We study sketch-to-diagram generation: converting rough hand sketches into precise, compositional diagrams. Diffusion models excel at photorealism but struggle with the spatial precision, alignment, and symbolic structure required for flowcharts. We introduce See it. Say it. Sorted., a training-free agentic system that couples a Vision-Language Model (VLM) with Large Language Models (LLMs) to produce editable Scalable Vector Graphics (SVG) programs. The system runs an iterative loop in which a Critic VLM proposes a small set of qualitative, relational edits; multiple candidate LLMs synthesize SVG updates with diverse strategies (conservative->aggressive, alternative, focused); and a Judge VLM selects the best candidate, ensuring stable improvement. This design prioritizes qualitative reasoning over brittle numerical estimates, preserves global constraints (e.g., alignment, connectivity), and naturally supports human-in-the-loop corrections.
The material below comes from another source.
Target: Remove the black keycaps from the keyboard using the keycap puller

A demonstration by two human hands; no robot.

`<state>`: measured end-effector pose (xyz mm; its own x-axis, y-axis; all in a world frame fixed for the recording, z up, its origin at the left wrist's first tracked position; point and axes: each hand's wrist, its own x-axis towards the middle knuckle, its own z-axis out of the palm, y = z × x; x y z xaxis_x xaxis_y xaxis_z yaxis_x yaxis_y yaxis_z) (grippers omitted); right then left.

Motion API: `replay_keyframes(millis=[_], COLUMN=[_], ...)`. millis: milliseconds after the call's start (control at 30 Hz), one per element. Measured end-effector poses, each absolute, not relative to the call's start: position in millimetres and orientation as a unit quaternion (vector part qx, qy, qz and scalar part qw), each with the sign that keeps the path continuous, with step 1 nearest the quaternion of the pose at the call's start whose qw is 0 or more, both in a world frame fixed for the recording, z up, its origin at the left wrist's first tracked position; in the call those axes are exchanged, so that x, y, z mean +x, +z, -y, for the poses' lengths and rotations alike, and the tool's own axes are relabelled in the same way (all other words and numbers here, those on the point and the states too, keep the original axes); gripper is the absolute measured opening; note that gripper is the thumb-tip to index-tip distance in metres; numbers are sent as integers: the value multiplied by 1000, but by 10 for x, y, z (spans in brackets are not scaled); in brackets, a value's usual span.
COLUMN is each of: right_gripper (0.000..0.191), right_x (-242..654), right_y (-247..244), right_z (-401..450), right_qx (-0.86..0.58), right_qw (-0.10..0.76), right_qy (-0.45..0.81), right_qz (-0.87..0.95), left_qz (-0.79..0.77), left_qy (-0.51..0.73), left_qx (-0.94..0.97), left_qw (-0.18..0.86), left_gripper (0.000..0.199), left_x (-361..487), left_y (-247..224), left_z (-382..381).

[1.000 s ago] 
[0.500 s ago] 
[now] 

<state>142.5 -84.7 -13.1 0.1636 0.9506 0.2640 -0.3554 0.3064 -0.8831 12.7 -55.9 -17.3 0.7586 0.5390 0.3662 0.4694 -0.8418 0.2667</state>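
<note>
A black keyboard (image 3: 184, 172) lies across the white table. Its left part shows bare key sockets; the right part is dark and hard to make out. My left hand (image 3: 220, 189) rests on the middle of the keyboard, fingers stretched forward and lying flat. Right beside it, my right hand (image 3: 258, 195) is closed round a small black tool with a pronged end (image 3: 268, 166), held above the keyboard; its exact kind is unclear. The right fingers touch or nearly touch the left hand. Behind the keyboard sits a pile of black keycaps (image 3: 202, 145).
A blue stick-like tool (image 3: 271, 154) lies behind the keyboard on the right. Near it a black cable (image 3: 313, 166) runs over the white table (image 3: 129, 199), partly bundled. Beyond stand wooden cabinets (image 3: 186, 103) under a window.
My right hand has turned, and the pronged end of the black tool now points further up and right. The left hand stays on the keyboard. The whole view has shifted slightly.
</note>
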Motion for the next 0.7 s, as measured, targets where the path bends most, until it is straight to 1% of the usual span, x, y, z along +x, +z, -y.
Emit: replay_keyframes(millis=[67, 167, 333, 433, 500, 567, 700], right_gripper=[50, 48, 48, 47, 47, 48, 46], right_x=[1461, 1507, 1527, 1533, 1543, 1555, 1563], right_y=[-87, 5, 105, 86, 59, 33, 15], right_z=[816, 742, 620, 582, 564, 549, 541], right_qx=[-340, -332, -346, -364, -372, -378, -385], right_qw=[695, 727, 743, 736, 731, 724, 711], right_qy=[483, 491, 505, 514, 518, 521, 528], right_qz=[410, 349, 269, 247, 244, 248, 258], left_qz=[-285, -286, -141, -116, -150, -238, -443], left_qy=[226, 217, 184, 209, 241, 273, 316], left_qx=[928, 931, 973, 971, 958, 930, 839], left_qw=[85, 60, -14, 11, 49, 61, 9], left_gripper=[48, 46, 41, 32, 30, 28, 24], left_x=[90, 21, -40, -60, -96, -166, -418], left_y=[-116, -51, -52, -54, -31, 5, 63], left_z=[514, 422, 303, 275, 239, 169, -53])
On 10 sketches derived from flowcharts in published papers, our method more faithfully reconstructs layout and structure than two frontier closed-source image generation LLMs (GPT-5 and Gemini-2.5-Pro), accurately composing primitives (e.g., multi-headed arrows) without inserting unwanted text. Because outputs are programmatic SVGs, the approach is readily extensible to presentation tools (e.g., PowerPoint) via APIs and can be specialized with improved prompts and task-specific tools. The codebase is open-sourced at https://github.com/hantaoZhangrichard/see_it_say_it_sorted.git.

Paper Structure

This paper contains 10 sections, 3 figures, 2 tables.

Figures (3)

  • Figure 1: Given a sketch of a flow chart, our agent faithfully reconstructs the intended structure while strictly following the accompanying text instructions. The system operates in an iterative Critic–Candidates–Judge loop: a VLM critiques discrepancies between the sketch and the current diagram, multiple LLMs propose diverse SVG modifications, and a Judge VLM selects the best candidate. This training-free framework enables accurate, controllable, and editable diagram generation, moving beyond pixel-level synthesis toward structured programmatic outputs.
  • Figure 2: Pipeline of See it. Say it. Sorted. for one optimization step: The Critic VLM compares the target sketch and the current image and identifies few small modifications, passing to LLM. Given VLM's instructions, LLM generates several candidates that balances exploration-exploitation trade-off. These candidates are rendered and evaluated together with the current image by the Judge VLM. Judge VLM decides which one best reconstruct the sketch. If the current image is chosen, then the optimization is reverted and Critic VLM receives feedback of failed modifications. If one of the candidates is chosen then proceed to next optimization step.
  • Figure 3: Our agent faithfully generates flow charts based on the sketch within 3 optimization steps, significantly outperforming GPT-5 and Gemini-2.5-Pro at preserving the structure and characteristics of the diagram. For the complete comparison for all 10 tasks, see Appendix \ref{['tab:comparison_1']}.